▶ _PROBLEM REQUIREMENTS_
Up to and including the line with "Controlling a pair", restate every line of the records below word for word, from the first line on, leaving out the pictures.

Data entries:

____________________

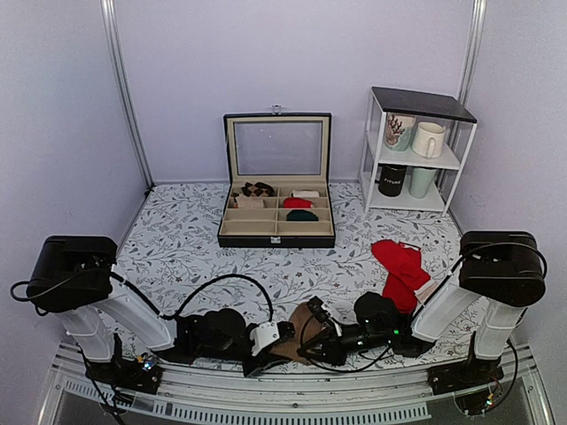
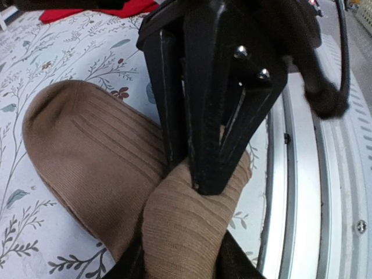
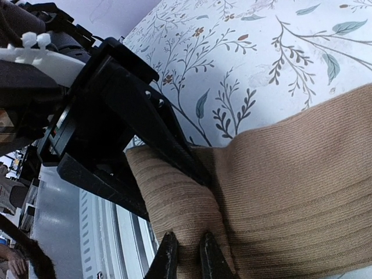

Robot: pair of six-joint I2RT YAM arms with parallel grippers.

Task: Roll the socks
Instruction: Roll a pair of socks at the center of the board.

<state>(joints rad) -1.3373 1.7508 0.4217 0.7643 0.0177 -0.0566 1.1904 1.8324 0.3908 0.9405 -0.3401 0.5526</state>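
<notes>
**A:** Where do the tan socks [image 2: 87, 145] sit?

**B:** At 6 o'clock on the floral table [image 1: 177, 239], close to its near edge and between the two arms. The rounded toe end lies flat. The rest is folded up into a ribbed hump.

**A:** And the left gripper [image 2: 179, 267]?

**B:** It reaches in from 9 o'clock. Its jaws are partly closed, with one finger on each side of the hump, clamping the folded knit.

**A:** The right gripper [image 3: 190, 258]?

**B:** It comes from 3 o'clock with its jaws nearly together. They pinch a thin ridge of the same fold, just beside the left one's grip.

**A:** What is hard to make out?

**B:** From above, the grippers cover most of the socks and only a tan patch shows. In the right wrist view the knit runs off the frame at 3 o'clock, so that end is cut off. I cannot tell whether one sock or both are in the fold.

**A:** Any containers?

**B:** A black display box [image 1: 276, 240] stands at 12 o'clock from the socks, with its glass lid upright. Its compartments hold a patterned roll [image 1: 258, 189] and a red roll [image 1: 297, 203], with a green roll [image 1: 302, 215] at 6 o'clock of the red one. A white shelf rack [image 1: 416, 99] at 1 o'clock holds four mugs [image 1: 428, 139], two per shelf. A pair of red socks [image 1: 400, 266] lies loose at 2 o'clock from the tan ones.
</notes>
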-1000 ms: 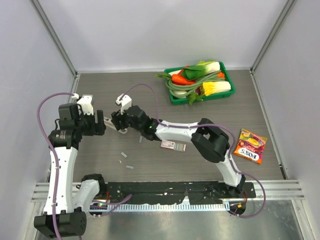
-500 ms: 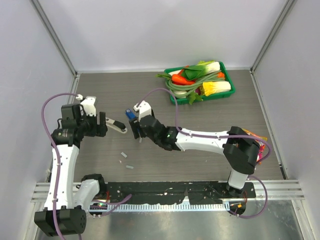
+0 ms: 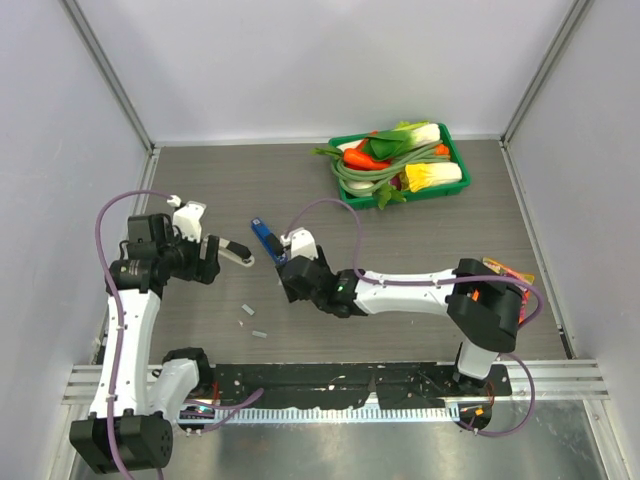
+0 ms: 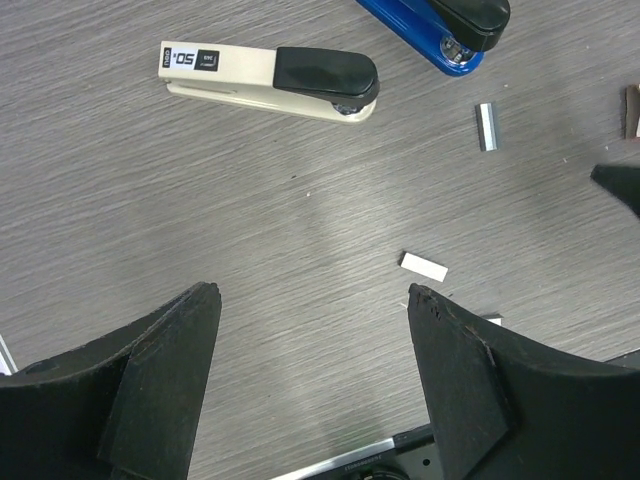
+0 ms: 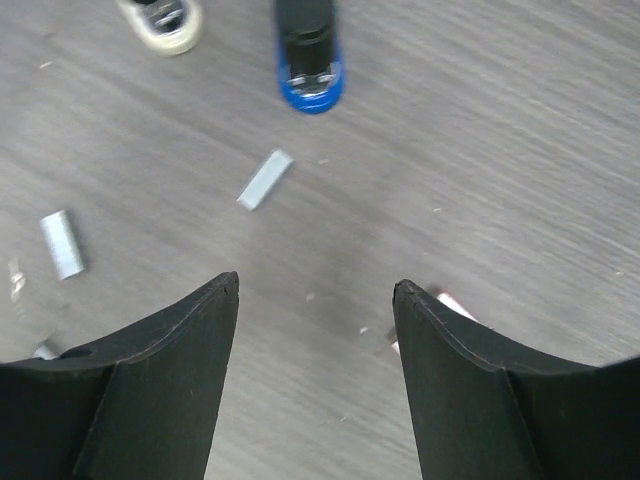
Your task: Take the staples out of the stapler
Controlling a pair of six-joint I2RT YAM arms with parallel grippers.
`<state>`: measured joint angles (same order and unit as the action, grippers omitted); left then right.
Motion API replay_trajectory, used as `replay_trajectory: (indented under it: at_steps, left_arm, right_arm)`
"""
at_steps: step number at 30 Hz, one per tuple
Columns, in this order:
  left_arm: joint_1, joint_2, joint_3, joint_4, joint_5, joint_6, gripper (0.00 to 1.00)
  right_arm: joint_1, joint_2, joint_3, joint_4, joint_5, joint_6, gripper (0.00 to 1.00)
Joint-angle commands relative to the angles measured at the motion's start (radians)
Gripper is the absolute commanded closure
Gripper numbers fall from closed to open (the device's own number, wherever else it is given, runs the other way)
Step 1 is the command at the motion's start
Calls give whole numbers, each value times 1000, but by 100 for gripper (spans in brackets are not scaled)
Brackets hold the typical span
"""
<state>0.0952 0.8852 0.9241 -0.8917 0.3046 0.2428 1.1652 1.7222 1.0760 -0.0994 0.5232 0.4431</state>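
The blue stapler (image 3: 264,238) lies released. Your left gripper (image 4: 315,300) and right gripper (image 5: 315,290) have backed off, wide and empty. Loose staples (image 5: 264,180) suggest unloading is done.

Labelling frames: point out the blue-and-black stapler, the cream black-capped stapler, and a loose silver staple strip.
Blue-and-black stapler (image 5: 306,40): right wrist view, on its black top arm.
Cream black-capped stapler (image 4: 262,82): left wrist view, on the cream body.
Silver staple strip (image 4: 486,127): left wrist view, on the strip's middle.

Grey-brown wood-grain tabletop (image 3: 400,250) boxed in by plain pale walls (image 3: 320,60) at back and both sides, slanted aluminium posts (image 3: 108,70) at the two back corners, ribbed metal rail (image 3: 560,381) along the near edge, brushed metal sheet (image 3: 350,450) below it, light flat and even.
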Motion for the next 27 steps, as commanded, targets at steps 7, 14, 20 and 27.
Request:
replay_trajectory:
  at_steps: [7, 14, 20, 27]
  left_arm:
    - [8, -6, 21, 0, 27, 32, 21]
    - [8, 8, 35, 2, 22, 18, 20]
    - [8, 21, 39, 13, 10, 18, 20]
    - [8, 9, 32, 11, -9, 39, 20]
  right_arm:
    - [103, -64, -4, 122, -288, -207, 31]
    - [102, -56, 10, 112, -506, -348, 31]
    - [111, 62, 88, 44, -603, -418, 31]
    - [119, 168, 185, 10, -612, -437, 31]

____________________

▶ _RESULT_
Robot: pair of six-joint I2RT YAM arms with parallel grippers.

Task: Roll the socks
Instruction: Roll a pair of socks at the center of the board.

<state>(joints rad) -1.3373 1.7508 0.4217 0.7643 0.0177 -0.0566 1.1904 1.8324 0.3908 0.9405 -0.3401 0.5526</state>
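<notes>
**A:** Where do the tan socks [image 2: 87, 145] sit?

**B:** At 6 o'clock on the floral table [image 1: 177, 239], close to its near edge and between the two arms. The rounded toe end lies flat. The rest is folded up into a ribbed hump.

**A:** And the left gripper [image 2: 179, 267]?

**B:** It reaches in from 9 o'clock. Its jaws are partly closed, with one finger on each side of the hump, clamping the folded knit.

**A:** The right gripper [image 3: 190, 258]?

**B:** It comes from 3 o'clock with its jaws nearly together. They pinch a thin ridge of the same fold, just beside the left one's grip.

**A:** What is hard to make out?

**B:** From above, the grippers cover most of the socks and only a tan patch shows. In the right wrist view the knit runs off the frame at 3 o'clock, so that end is cut off. I cannot tell whether one sock or both are in the fold.

**A:** Any containers?

**B:** A black display box [image 1: 276, 240] stands at 12 o'clock from the socks, with its glass lid upright. Its compartments hold a patterned roll [image 1: 258, 189] and a red roll [image 1: 297, 203], with a green roll [image 1: 302, 215] at 6 o'clock of the red one. A white shelf rack [image 1: 416, 99] at 1 o'clock holds four mugs [image 1: 428, 139], two per shelf. A pair of red socks [image 1: 400, 266] lies loose at 2 o'clock from the tan ones.
</notes>
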-1000 ms: 
-500 ms: 
+0 ms: 
+0 ms: 
+0 ms: 
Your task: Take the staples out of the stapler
Controlling a pair of six-joint I2RT YAM arms with parallel grippers.

No further output is given for this exercise.